Gosto do sítio. Gosto das pessoas. Gosto do verde e gosto desta sensação de que a cidade fez as malas e partiu para parte incerta. Quando aqui chego, reposiciono-me. Respiro fundo e espero a bonança que o lugar me dá. Ajuda o ela também gostar de por aqui cirandar. Não são as casas que importam, mas o lugar e as pessoas que as circundam. E, naturalmente, quem as habita.






quinta-feira, 10 de maio de 2018

Paris


Já tinha ido a Paris há uns 20 anos. Gostei mas não fascinei. A estadia foi curta e retenho mais a animação que levava no corpo do que aquilo que a cidade me fez sentir. Olhando para trás, é como se estivesse numa outra cidade.

Agora voltei. Voltei com uma amiga, a minha filha e a filha desta. A ideia era irmos com as miúdas à eurodisney e fomos mas sobre isso falo numa outra altura), mas quisemos aproveitar e dar uma volta pela cidade. Não sei se foi de tudo o que já vivi.
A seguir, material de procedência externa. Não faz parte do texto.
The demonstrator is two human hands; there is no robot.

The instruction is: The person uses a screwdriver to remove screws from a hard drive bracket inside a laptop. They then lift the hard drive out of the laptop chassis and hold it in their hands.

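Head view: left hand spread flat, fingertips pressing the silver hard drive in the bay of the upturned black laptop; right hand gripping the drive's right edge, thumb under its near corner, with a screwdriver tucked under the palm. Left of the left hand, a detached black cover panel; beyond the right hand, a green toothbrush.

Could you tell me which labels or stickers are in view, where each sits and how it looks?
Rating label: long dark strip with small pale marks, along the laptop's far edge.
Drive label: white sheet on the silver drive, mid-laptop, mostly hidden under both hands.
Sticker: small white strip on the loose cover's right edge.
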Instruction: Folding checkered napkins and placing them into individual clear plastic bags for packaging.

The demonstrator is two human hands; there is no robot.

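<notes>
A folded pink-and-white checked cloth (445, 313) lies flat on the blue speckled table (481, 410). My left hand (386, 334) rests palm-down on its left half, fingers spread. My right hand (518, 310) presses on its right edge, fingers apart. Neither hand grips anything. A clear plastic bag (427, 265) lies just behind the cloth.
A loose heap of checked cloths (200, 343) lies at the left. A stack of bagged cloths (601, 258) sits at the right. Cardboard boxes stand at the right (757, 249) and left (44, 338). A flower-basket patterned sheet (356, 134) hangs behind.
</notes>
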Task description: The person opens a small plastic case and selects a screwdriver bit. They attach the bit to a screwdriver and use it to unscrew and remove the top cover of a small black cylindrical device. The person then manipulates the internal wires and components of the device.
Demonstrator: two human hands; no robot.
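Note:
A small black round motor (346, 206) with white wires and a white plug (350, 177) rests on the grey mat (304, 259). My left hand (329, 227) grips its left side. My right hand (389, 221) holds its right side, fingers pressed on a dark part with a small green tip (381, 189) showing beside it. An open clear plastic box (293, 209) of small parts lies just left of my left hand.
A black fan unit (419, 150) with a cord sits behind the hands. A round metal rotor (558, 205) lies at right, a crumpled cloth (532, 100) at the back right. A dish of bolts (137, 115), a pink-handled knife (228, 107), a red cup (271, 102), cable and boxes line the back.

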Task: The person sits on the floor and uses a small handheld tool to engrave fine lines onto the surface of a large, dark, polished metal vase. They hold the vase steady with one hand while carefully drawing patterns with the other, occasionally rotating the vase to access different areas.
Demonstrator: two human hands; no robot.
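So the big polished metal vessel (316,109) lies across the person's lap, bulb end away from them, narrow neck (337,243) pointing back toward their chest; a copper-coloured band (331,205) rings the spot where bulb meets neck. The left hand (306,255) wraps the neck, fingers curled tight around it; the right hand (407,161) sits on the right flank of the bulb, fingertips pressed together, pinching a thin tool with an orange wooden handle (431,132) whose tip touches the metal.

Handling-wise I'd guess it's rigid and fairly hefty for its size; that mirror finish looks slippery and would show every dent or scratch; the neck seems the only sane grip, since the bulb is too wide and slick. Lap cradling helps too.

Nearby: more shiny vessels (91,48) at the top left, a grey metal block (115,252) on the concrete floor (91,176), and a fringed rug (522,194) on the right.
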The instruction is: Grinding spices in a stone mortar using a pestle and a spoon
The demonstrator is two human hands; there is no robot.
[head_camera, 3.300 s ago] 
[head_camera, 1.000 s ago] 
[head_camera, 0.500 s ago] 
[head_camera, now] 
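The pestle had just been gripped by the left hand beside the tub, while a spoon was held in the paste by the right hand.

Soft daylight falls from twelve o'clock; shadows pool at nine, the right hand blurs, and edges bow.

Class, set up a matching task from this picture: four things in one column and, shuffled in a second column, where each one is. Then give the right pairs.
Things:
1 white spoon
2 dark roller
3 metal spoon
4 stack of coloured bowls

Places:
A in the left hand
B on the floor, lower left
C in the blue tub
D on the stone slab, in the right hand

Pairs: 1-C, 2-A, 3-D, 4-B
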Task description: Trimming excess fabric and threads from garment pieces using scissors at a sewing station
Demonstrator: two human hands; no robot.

Não sei se foi da fase em que estou. Não sei se os astros estavam alinhados ou se a lua estava particularmente amorosa, só sei que a cidade entrou em mim como um leve nevoeiro e , cá dentro, fez-se denso. Calei perante as ruas que se deparavam à minha frente. Compramos um bilhete para andarmos num daqueles autocarros sem teto. ‘vamos ficar com uma ideia da cidade’, justificamos. Meti os fones nos ouvidos e coloquei em modo francês. Não, nada sei de francês, mas a sonoridade, a música de Piaf por detrás, fizeram-me tudo entender sem, no entanto, nada ter percebido. O Sena serpenteia sussurrando qualquer coisa de perfeitamente audível. É um convite a mergulhar. É um convide a olha-lo e, ao fazê-lo, passam pela cabeça a memória de amores idos. É como que uma catarse. As ruas cheias de esplanadas no mais direto convite ao ócio, à volúpia, ao deleite… há muito vinho em cima das mesas, quase tanto como cerveja neste nosso país. Só isso me deu logo uma vontade imensa de me mudar para lá umas temporadas. Depois, sei lá, é o ar, percebem, a atmosfera, é aquilo que não se conta mas que se sente que faz daquela cidade a cidade que quero, antes de todas outras, voltar e conhecer.
Acredito, no entanto, que também pode ser uma cidade-filho-da-puta, se não estivermos fortes, consistentes. Uma dor de amor em Paris dói mais ainda. 

Pensei muito no impacto que ela me causou. Parece-me que para se entender Paris temos de já ter amado, vivido, desamado, sofrido, caído, levantado, esmorecido, arrebitado, fodido… talvez por isso a cidade nada me tenha dito aos 20 anos.